Here's an updated patch that implements a
-c "group name" -r to do dissociation
it also cleans up a couple of doc issues
I'm not sure if you'll like the null_group trick i used
but it seemed better than allocating an fstring
and modifying the arguments being passed to changegroup.

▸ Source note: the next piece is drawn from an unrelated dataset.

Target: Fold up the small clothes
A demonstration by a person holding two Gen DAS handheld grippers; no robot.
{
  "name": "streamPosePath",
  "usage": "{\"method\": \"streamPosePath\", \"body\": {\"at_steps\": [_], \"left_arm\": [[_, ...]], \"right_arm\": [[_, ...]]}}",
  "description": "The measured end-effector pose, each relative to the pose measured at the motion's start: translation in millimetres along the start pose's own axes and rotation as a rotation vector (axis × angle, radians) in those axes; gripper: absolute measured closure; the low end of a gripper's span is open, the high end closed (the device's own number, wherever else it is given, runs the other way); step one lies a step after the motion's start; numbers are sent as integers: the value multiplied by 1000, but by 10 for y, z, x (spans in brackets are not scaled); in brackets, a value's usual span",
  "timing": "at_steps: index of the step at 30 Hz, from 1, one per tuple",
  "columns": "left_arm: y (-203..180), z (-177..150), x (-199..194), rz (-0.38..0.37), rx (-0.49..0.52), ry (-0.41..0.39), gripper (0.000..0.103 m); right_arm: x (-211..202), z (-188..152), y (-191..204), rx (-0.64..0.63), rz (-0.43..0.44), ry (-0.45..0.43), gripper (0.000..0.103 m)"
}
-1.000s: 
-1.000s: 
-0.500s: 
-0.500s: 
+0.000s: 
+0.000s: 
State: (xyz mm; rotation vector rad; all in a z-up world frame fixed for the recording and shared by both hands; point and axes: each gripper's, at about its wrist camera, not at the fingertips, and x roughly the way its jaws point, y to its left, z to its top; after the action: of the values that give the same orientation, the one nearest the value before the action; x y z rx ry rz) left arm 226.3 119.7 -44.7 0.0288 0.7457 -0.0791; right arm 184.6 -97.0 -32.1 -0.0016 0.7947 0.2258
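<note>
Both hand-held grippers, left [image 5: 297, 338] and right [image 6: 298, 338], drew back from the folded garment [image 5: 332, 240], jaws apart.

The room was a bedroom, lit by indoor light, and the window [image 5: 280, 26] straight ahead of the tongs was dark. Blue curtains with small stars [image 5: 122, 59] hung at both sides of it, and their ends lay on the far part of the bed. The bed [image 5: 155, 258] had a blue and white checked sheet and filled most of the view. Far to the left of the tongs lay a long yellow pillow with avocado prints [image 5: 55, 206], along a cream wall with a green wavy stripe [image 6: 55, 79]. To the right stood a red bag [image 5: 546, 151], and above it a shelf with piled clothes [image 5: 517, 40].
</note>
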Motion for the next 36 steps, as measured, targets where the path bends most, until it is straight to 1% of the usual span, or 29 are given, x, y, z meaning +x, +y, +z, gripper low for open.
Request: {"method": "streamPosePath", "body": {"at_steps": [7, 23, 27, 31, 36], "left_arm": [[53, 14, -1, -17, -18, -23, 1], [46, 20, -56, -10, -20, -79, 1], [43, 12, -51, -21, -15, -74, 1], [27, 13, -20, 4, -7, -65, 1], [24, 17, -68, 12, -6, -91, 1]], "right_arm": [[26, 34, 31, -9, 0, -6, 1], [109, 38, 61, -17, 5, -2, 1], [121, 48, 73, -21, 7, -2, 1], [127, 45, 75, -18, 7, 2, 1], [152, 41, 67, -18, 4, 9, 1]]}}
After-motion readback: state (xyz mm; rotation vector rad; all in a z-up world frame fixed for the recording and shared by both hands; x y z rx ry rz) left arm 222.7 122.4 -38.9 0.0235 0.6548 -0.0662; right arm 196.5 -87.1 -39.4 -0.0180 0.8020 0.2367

let me know if you want some changes...
brad
On Fri, 2002-08-09 at 19:43, Andrew Bartlett wrote:
> "Bradley W. Langhorst" wrote:
> >
> > I propose the following changes to smbgroupedit in HEAD
> > to keep others from getting burned as I did by a
> > subtle change of group type during a unix association
> >
> > I can't believe how long it took me to figure out why my
> > my groups weren't showing up.
>
Index: source/utils/smbgroupedit.c
===================================================================
RCS file: /cvsroot/samba/source/utils/smbgroupedit.c,v
retrieving revision 1.21
diff -u -r1.21 smbgroupedit.c
--- source/utils/smbgroupedit.c 20 Jul 2002 12:03:11 -0000 1.21
+++ source/utils/smbgroupedit.c 13 Aug 2002 18:20:06 -0000
@@ -49,12 +49,14 @@
printf(" -v list groups\n");
printf(" -l long list (include details)\n");
printf(" -s short list (default)\n");
- printf(" -c SID change group\n");
+ printf(" -c [SID|group] change group\n");
printf(" -u unix group\n");
printf(" -d description group description\n");
- printf(" -x group delete this group\n");
+ printf(" -r remove unix-nt group mapping\n");
+ printf(" -t[b|d|l] type: builtin, domain, local \n");
+ printf(" -x [SID|group] delete this group\n");
printf("\n");
- printf(" -t[b|d|l] type: builtin, domain, local \n");
+
exit(1);
}
@@ -143,36 +145,43 @@
/* Get the current mapping from the database */
if(!get_group_map_from_sid(sid, &map, MAPPING_WITH_PRIV)) {
- printf("This SID does not exist in the database\n");
+ printf("This SID does not exist in the database: %s\n", sid_string);
return -1;
}
/* If a new Unix group is specified, check and change */
if (group!=NULL) {
+ if (strncmp(group,"-1", strlen(group)) == 0){
+ printf("Dissociating unix groups from ntgroup: %s\n", map.nt_name);
+ map.gid=-1; /*dissociate the unix group*/
+ } else {
gid=nametogid(group);
if (gid==-1) {
- printf("The UNIX group does not exist\n");
+ printf("The UNIX group: %s does not exist\n", group);
return -1;
} else
map.gid=gid;
+ }
}
/*
* Allow changing of group type only between domain and local
* We disallow changing Builtin groups !!! (SID problem)
*/
- if (sid_type==SID_NAME_ALIAS
- || sid_type==SID_NAME_DOM_GRP
- || sid_type==SID_NAME_UNKNOWN) {
- if (map.sid_name_use==SID_NAME_ALIAS
- || map.sid_name_use==SID_NAME_DOM_GRP
- || map.sid_name_use==SID_NAME_UNKNOWN) {
- map.sid_name_use=sid_type;
+ /* Since we're changing a group we should really keep the
+ * old type unless the user explicitly specified a new type.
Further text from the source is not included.